The Brown Family Business Records at the JCB

The coast of Australia from the log book of Ship Ann and Hope. A journal of a voyage to Canton and return by way of Australia. 1798 – 1799. Brown family business records.

While the JCB is known as a library of invaluable printed materials, it also holds important manuscript archives. Chief among our archival collections is the Brown Family Business Records (BFBR), which spans the 18th to the 20th centuries across 1345 boxes of files, letters, and ledgers. These rich records span the globe as well as the centuries. The papers have been at the JCB essentially from the outset of the library’s establishment as a research institution, and have informed profoundly significant scholarship, with the potential for much, much more; some of the earliest materials in the collection also rest at the heart of Brown University’s Slavery and Justice Report.

The organization and finding aids for the BFBR, however, have been a barrier to access, though several attempts have been made across many decades to provide both clearer order and insights into the collection contents. In the mid-twentieth century James B. Hedges, business historian and author of The Browns of Providence Plantations, attempted to calendar (or itemize) every piece of paper in the BFBR.  It was a valiant effort, but he died before he could accomplish this goal. His work was translated into a card catalog system for the Papers, which is still accessible and browsable via our card catalog room. 
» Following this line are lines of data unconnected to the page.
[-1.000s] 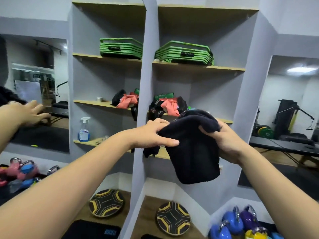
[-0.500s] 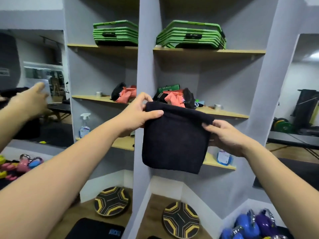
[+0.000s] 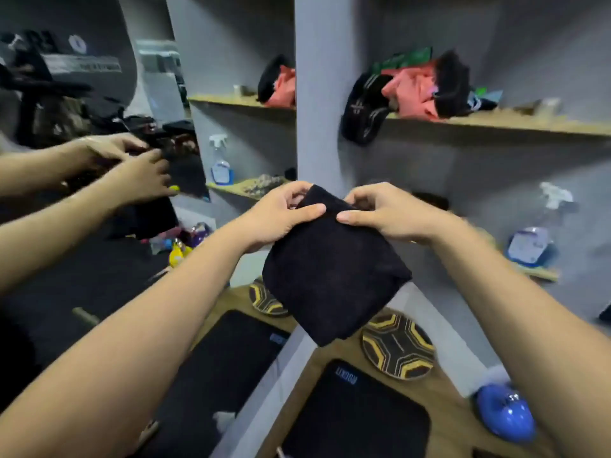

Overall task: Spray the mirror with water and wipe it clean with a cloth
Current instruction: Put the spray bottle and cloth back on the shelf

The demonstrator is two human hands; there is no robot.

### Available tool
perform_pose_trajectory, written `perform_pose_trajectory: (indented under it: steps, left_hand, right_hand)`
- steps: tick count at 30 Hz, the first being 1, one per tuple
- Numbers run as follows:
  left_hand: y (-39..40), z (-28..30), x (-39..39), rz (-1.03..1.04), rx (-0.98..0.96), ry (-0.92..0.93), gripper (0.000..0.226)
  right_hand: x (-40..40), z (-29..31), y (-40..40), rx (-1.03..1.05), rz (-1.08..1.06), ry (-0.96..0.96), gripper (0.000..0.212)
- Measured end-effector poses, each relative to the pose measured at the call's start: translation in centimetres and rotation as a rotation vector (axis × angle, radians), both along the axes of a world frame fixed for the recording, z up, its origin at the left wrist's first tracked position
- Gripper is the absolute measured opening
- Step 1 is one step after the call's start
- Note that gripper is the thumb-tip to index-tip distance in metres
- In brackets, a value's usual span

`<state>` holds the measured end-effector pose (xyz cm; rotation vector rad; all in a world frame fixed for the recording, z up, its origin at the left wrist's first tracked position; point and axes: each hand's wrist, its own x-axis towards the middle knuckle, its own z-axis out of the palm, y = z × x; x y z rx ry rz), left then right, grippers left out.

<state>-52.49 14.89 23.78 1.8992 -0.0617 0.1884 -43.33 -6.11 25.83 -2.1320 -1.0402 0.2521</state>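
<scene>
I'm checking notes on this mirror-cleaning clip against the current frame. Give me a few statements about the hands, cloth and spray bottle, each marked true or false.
1. Both hands hold the black cloth. True: the left hand and right hand pinch its top edge.
2. The right hand is holding the spray bottle. False: the bottle stands on the lower shelf to the right, untouched.
3. The cloth is pressed flat against the mirror. False: it hangs folded in mid-air in front of the shelving.
4. The mirror on the left reflects two hands with a dark cloth. True.
5. A blue kettlebell sits on the floor at lower right. True.
</scene>
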Motion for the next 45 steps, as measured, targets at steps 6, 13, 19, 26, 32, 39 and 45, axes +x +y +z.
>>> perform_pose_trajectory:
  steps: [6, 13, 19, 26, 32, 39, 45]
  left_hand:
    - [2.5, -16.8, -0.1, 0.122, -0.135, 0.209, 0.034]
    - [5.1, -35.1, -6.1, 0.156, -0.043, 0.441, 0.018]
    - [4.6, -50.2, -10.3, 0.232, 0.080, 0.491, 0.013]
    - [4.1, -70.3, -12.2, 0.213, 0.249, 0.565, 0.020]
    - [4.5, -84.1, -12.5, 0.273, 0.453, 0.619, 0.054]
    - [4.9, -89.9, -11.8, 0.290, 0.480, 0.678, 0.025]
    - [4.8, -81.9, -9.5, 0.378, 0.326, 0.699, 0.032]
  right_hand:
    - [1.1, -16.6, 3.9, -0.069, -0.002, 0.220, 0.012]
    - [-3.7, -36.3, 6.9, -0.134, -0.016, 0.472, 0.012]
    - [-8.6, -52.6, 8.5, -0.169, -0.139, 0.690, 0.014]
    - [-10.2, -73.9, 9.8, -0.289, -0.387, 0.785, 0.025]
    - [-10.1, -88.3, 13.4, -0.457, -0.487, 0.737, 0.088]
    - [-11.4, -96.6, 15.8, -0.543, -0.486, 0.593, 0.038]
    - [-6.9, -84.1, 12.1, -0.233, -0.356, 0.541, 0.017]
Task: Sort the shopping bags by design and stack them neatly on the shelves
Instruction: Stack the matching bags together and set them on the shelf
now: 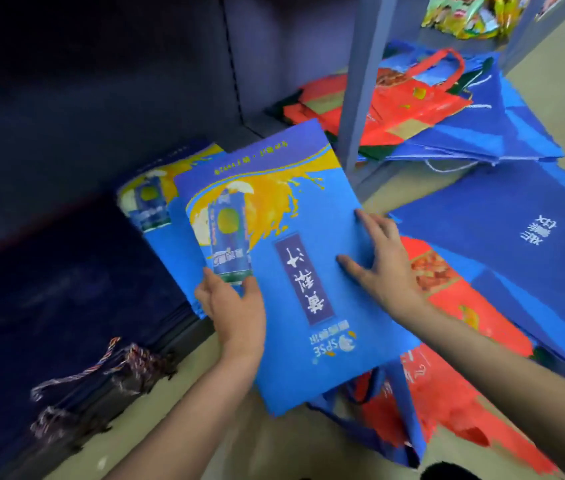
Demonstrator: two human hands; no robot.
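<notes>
While the left hand grips the blue bag at its left edge, thumb on top, the right hand lies flat with straight fingers on its right side. This bag partly hides a matching stack on the shelf. Its handles are hidden; red bags lie right on the floor.

The held blue bag hides most of the matching stack; small print blurs.
</notes>
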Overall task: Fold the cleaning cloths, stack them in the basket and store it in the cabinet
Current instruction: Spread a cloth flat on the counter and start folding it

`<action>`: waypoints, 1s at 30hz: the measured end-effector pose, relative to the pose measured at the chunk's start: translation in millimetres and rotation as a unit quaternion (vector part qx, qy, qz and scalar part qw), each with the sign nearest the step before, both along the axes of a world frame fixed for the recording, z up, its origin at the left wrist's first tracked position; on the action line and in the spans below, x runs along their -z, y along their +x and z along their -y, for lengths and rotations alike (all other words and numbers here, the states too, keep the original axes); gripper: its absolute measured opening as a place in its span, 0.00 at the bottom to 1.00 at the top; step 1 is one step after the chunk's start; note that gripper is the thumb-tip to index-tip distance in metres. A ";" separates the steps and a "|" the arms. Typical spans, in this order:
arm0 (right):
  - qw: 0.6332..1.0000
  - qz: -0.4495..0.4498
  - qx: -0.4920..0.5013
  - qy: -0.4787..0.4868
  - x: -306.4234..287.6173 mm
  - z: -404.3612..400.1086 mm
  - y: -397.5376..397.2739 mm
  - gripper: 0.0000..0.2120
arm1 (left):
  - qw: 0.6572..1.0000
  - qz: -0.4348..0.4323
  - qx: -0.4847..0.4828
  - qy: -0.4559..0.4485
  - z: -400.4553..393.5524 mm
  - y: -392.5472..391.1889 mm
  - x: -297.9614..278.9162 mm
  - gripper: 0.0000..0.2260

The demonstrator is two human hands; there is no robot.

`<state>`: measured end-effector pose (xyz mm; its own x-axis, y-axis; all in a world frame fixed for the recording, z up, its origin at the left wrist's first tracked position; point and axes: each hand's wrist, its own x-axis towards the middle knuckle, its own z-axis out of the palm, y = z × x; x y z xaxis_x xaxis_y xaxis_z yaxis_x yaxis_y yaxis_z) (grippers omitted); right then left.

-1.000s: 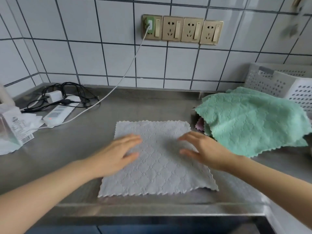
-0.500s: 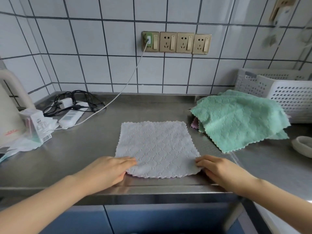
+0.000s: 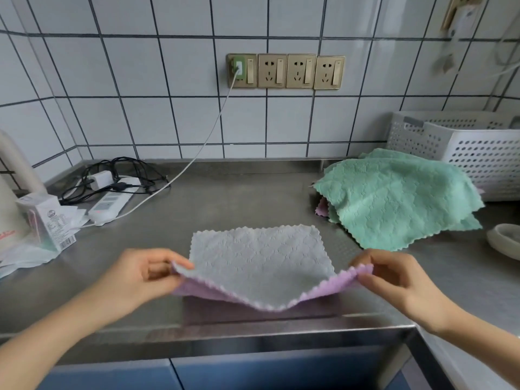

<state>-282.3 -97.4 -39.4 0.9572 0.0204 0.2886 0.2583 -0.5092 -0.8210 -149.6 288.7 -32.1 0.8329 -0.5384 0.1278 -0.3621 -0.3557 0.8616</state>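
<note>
A cleaning cloth (image 3: 259,260), grey on top and lilac underneath, lies on the steel counter (image 3: 230,201) in front of me. My left hand (image 3: 143,274) pinches its near left corner and my right hand (image 3: 391,274) pinches its near right corner. Both corners are lifted off the counter, so the near edge sags and shows the lilac side. To the right lies a heap of green cloths (image 3: 394,198) with a pink one peeking out beneath. The white perforated basket (image 3: 464,147) stands behind the heap, against the tiled wall.
A power strip (image 3: 112,199) with tangled black and white cables sits at the back left. A small carton (image 3: 47,220) and a white appliance stand at the left edge. A pale dish (image 3: 506,243) rests at the right edge. Blue cabinet fronts (image 3: 253,372) run below the counter.
My hands slid from the middle of the cloth to its near corners, took hold of them and raised them, exposing the lilac underside. The view tilted up and back.
</note>
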 end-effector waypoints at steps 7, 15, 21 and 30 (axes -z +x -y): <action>0.954 -0.135 0.211 0.164 12.4 -6.7 110.7 0.10 | 0.968 -0.100 -0.231 -0.012 47.0 73.1 21.2 0.06; 0.945 -0.129 0.299 -0.015 46.8 0.4 146.8 0.09 | 0.926 0.153 -0.313 0.146 65.8 92.0 60.5 0.08; 0.935 -0.133 0.317 -0.083 40.5 -5.6 157.0 0.10 | 0.920 0.146 -0.317 0.180 71.3 101.4 65.1 0.07; 0.938 -0.140 0.316 0.001 19.6 -6.6 133.3 0.10 | 0.911 0.154 -0.319 0.211 65.0 80.5 53.3 0.18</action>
<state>-148.9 -90.8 -58.9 0.8163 -0.5771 0.0240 -0.3201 -0.4867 -0.8128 -69.1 223.7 -85.4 0.9534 -0.0124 0.3015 -0.1665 -0.8549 0.4913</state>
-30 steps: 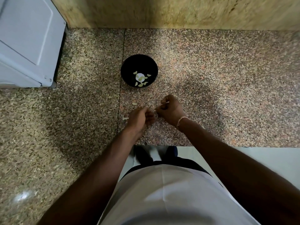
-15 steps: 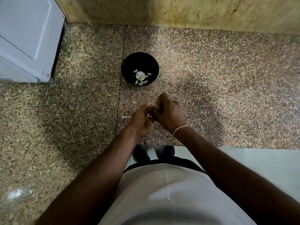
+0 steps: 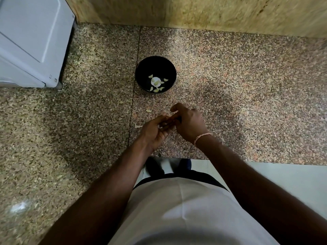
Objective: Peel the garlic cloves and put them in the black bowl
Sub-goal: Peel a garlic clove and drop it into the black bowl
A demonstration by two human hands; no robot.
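The left hand [image 3: 155, 131] and right hand [image 3: 188, 122] touch, fingers curled around something small, probably a garlic clove; I cannot see it clearly. The black bowl [image 3: 141, 75] lies straight ahead of both hands on the table [image 3: 247, 103], near, slightly closer to the right hand.

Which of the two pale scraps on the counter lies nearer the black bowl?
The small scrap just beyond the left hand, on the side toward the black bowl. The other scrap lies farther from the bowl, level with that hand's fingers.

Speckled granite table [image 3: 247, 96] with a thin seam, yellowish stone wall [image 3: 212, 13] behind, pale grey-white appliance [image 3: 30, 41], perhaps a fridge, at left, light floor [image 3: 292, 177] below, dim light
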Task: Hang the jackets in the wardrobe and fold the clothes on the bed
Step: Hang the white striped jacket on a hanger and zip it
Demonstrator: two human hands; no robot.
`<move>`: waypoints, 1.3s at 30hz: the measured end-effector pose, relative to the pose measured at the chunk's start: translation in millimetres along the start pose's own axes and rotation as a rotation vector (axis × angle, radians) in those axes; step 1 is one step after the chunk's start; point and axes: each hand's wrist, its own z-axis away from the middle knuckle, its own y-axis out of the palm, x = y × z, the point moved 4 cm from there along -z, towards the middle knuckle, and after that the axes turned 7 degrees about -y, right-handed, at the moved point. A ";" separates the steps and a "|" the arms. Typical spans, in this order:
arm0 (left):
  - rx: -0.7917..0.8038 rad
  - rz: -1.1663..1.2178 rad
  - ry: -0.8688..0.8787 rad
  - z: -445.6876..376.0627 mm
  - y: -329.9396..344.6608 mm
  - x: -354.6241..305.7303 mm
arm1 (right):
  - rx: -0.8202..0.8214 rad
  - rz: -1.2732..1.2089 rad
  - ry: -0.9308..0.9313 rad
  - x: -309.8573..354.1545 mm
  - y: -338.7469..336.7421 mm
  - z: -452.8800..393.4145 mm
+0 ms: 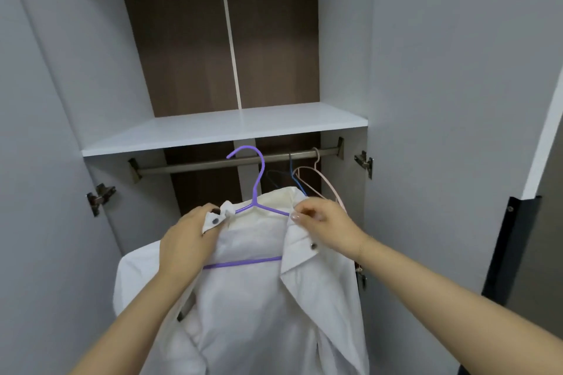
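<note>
A white jacket (253, 298) with metal snap buttons hangs on a purple hanger (257, 189) in front of the open wardrobe. The hanger's hook sits right at the metal rail (198, 165); whether it rests on it I cannot tell. My left hand (189, 240) grips the jacket's left collar edge near a snap. My right hand (323, 222) pinches the right collar where it meets the hanger's arm.
A pink hanger (326, 183) and a blue hanger (297, 183) hang bare on the rail's right part. A white shelf (225, 128) lies above the rail. Both wardrobe doors stand open, with hinges (99, 196) on the side walls. A dark panel (508, 250) stands at right.
</note>
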 end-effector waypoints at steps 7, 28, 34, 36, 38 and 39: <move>0.033 0.329 0.027 -14.0 -8.3 -10.5 | 0.149 0.045 -0.135 14.7 -7.0 -6.8; 0.442 0.676 0.043 9.3 -28.0 -25.0 | -0.377 0.363 -0.056 19.7 -21.4 -27.3; 0.384 0.162 0.246 -23.0 -29.6 -19.5 | -0.312 0.293 -0.062 51.3 -10.2 -36.9; 0.344 0.190 0.224 -23.1 -20.7 -19.4 | -0.253 0.271 -0.009 61.7 -5.8 -43.6; 0.246 0.149 0.221 -25.1 -20.3 -16.4 | -0.164 0.205 0.054 69.2 -3.7 -49.3; 0.201 0.137 0.220 -26.7 -22.8 -14.6 | -0.104 0.133 0.075 72.1 -2.5 -50.8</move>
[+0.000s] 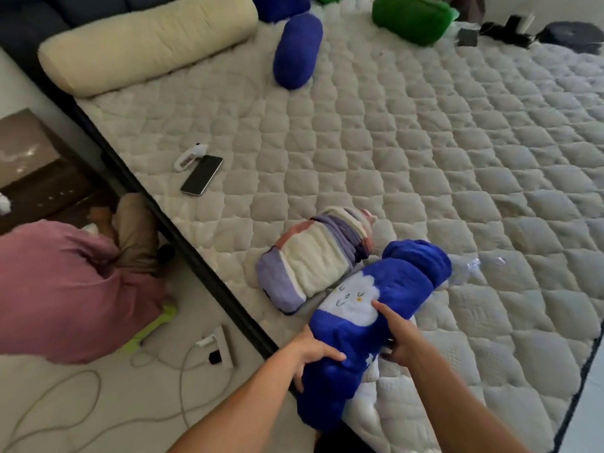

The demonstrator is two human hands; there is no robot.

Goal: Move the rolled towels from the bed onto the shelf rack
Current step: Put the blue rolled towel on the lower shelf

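Note:
A large blue rolled towel with a white cloud patch [398, 295] lies at the near corner of the quilted bed [425, 152]. My left hand [313, 353] grips its near left side. My right hand [395, 335] presses on its right side, index finger stretched onto the white patch. Beside it on the left lies a striped purple, cream and pink rolled towel [313, 259]. Further back rest a blue rolled towel [297, 50], another blue one [277, 6] at the top edge, and a green one [411, 18]. No shelf rack is in view.
A phone [202, 174] and a white remote [188, 157] lie near the bed's left edge. A cream bolster [147, 44] sits at the head. A person in pink [65, 289] crouches on the floor left, with cables [157, 361] and a charger nearby.

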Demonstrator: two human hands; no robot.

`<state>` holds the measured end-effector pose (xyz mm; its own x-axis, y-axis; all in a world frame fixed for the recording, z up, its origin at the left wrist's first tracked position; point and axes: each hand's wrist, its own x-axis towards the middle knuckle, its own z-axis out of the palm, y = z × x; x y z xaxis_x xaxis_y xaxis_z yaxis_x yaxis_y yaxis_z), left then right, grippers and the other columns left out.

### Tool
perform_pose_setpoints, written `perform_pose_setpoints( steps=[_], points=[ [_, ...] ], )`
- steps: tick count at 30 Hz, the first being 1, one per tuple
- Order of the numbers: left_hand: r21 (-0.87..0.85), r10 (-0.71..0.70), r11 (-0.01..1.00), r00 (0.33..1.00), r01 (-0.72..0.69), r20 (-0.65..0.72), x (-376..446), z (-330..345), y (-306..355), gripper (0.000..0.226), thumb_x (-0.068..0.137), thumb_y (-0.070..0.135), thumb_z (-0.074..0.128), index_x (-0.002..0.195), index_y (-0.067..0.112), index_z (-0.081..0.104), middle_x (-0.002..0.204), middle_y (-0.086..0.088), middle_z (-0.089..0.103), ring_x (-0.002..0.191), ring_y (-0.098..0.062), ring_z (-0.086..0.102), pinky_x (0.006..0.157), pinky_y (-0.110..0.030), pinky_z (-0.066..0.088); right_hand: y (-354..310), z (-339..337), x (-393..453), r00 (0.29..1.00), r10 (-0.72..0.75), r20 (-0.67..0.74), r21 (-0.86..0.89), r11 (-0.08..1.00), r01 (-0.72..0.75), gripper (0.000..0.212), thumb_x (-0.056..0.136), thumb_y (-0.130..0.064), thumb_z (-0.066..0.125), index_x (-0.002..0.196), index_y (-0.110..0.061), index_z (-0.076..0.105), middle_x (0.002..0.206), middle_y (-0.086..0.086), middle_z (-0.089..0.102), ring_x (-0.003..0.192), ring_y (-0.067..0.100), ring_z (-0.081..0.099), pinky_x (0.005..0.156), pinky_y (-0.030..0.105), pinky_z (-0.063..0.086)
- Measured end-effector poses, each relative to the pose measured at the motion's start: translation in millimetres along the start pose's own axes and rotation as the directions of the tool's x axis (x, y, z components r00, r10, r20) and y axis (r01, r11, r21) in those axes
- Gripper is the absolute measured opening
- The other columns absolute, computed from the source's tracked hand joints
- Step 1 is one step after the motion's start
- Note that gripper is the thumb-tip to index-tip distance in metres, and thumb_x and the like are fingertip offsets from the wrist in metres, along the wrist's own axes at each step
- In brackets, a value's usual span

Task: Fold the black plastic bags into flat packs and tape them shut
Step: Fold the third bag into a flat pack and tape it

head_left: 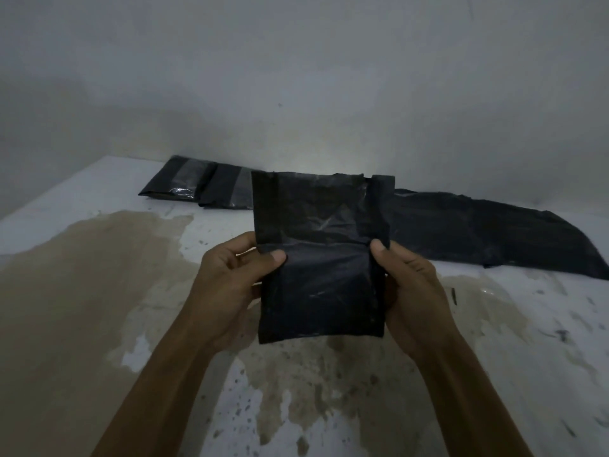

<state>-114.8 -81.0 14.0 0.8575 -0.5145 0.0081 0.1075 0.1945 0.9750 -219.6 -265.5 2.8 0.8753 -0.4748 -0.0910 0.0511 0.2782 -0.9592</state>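
I hold a folded black plastic bag up in front of me, above the stained white surface. My left hand grips its left edge, thumb pressed on the front face at the crease, fingers curled behind. My right hand grips the right edge the same way, thumb on the front near the crease, fingers behind the plastic. The bag shows a horizontal fold line level with both thumbs: the lower half is a thicker flat rectangle, the upper half stands up as a thinner flap with narrow folded strips along both sides. Behind it, at the back of the surface near the wall, two taped packs lie side by side, touching, each with a glossy clear strip across it. To the right, a long unfolded black bag lies flat along the back, partly hidden behind the one in my hands. Brown patches mark the surface beneath my forearms.
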Motion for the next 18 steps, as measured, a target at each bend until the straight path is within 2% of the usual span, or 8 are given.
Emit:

In the late twentieth century an NEH-funded project was undertaken to fully process the papers according to each iteration of the Brown family business. The NEH project produced a standard file order, and a cross-referenced finding aid for each of the 8 businesses. Thus, if you were interested in, say, all of the voyages of a certain ship that was owned across generations of the Brown family endeavors, you could do that, but only by consulting several different finding aids. The finding aids were created in 1996, and are available in the JCB’s card catalog room or as a PDF –if you know to ask for them from the reading room staff. 

To provide more nimble online access to this important collection, we are now collating the outputs of the NEH project–the folder level inventory and the associated metadata in each of the finding aids–into a single finding aid. This new tool will be organized according to the arrangement of the physical papers: correspondence, maritime and vessels (ships logs, inventories, insurance), and accounting records.

All 1345 boxes of papers–and their order-of-magnitude more folders–have now been entered into a database. The series level and folder level metadata for the correspondence series and the maritime records have been completed; we are working now on the accounting records. There are challenges and limitations to reformatting and collating those previously separated finding aids. Instead of one finding aid for each version of the Brown Family businesses, folders will be marked with their subject headings. If a folder contains correspondence pertinent to both Nicholas Brown & Co and to Brown, Benson, and Ives, for example, both subject headings will be listed. Other issues have been less easy to resolve, and we will work to iron them out as people begin using the finding aid and flag issues they encounter.

Because the JCB is a charter member of the statewide finding aid database Rhode Island Archives and Manuscripts Collections Online, (RIAMCO), RIAMCO is the best first stop for the completed BFBR finding aid. We intend to publish the complete finding aid on RIAMCO by June, with a corresponding online catalog record to follow. The finding aid project will have both immediate and long-term benefits for research. The digital directory removes barriers to access–users no longer have to be in the building to browse the collection, or know to ask a librarian for the finding aids. 

Eventually, we envision a JCB-specific archives database where all the BFBR data is accessible and searchable, along with the other JCB archival collections. The BFBR do not exist in a vacuum at the JCB: they are one of several archival collections stewarded by the library. The Arnold Family papers and the Tillinghast papers, among others, are particularly salient as they also document colonial Rhode Island shipping and commerce. The Arnold papers were organized as part of a gift in the early 2000s from former JCB Board of Governors member Ira Unschuld. The Tillinghast papers, which were recently rehoused and described in RIAMCO by Brown graduate student MJ Cunniff, already have a finding aid available. Getting the Arnold Papers into RIAMCO will be our next major project after the BFBR. We are excited to offer this enhanced access to an important collection that speaks to so many questions and projects from scholars and the public alike.